FIG. 2 is a graph showing the results of the recycling capacity of immobilized enzymes treated by four groups of strengthening liquids, GOx @ LXTE-705-TEOS, GOx @ MOF-TMOS, PLL @ LXTE-705-APTES and PLL @ MOF-APTES.
FIG. 3 is a graph showing the results of the recycling capabilities of the immobilized enzyme treated with the enhancing solution without adding the small molecule mineralization reagent obtained in comparative example 1, the immobilized enzyme treated with the enhancing solution without performing the co-incubation process obtained in comparative example 2, the immobilized enzyme treated with the enhancing solution without washing to remove the small molecule mineralization reagent obtained in comparative example 3, and the immobilized enzyme treated with the enhancing solution without using the porous solid phase carrier obtained in comparative example 4.

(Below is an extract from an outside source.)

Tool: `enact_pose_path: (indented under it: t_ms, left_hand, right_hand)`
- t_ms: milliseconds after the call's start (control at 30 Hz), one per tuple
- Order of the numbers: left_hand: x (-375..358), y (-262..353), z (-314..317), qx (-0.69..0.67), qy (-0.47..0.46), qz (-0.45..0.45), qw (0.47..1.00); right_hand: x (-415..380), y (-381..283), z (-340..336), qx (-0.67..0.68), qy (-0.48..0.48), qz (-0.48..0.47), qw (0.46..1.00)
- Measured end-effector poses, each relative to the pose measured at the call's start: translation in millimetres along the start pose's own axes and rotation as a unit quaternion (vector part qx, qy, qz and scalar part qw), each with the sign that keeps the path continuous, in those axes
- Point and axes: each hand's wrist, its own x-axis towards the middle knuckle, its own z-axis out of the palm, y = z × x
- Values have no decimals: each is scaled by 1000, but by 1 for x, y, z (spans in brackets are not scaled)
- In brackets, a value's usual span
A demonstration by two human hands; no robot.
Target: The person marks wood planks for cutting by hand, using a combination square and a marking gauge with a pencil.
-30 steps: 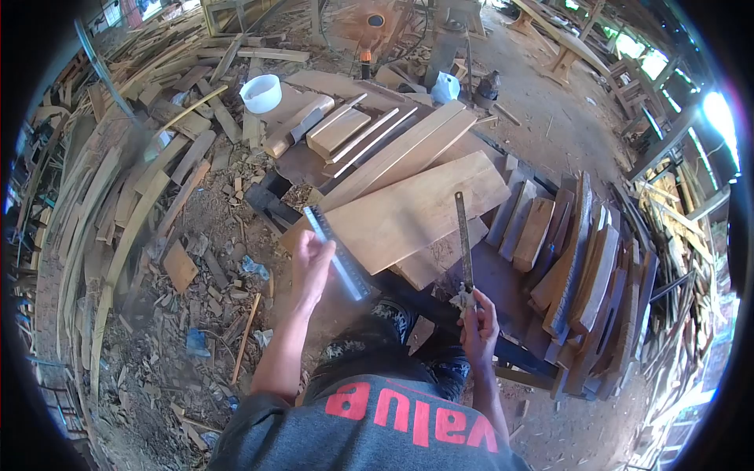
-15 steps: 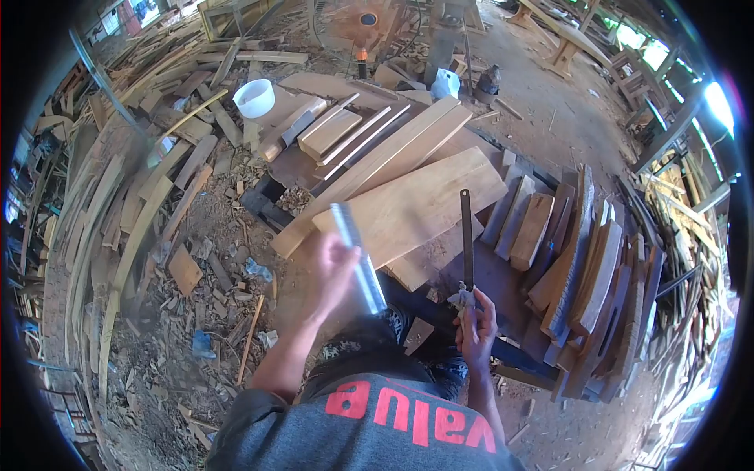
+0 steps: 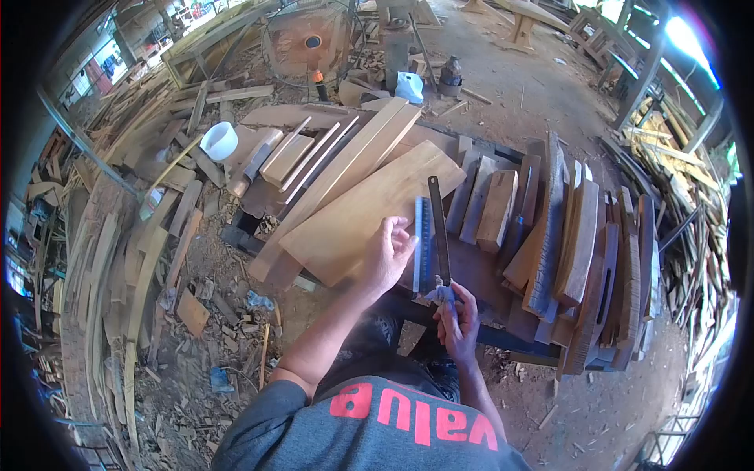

FIG. 4 is a graph showing the thermal stability results of GOx @ MOF-TMOS and free glucose oxidase.
FIG. 5 is a graph of organic solvent tolerance results for GOx @ MOF-TMOS and free glucose oxidase.
FIG. 6 is a graph showing the results of repeated freeze-thaw stability of GOx @ MOF-TMOS and free glucose oxidase.
Detailed Description
The present invention will be described in further detail with reference to examples, but the embodiments of the present invention are not limited thereto.
The enzyme activity determination method comprises the following steps:
1. glucose oxidase Activity assay
1.1BCA protein assay Standard Curve is drawn:
8 tubes were numbered, 1000. mu.g/mL BSA standard solution was diluted with deionized water to 1000. mu.g/mL, 500. mu.g/mL, 250. mu.g/mL, 125. mu.g/mL, 62.5. mu.g/mL, 31.25. mu.g/mL, 15.625. mu.g/mL and 0. mu.g/mL, respectively, and the BCA kit (Pierce)TMBCA protein quantitative analysis kit, Seimerfeishi science and technology company) prepares working solution C required by color reaction according to the volume ratio of 50:1, 25 mul of prepared standard solution is added into 200 mul of working solution C, the working solution C is fully and uniformly mixed and reacts for 2h at 25 ℃, then an enzyme-labeling instrument is used for measuring the absorbance value at 562nm, the x axis is used as the absorbance value, the y axis is used as the protein concentration, a protein standard curve is drawn, the linear regression equation of the protein standard curve is that y is 0.6886x-0.0015, R is2=0.9996。
1.2BCA kit method for detecting protein content:
adding 200 mul of working solution C into 25 mul of samples needing to be detected for protein content, fully and uniformly mixing, reacting for 2h at 25 ℃, measuring the light absorption value at 562nm by using an enzyme-labeling instrument, and converting the concentration of the protein in the samples according to a standard curve for subsequent calculation.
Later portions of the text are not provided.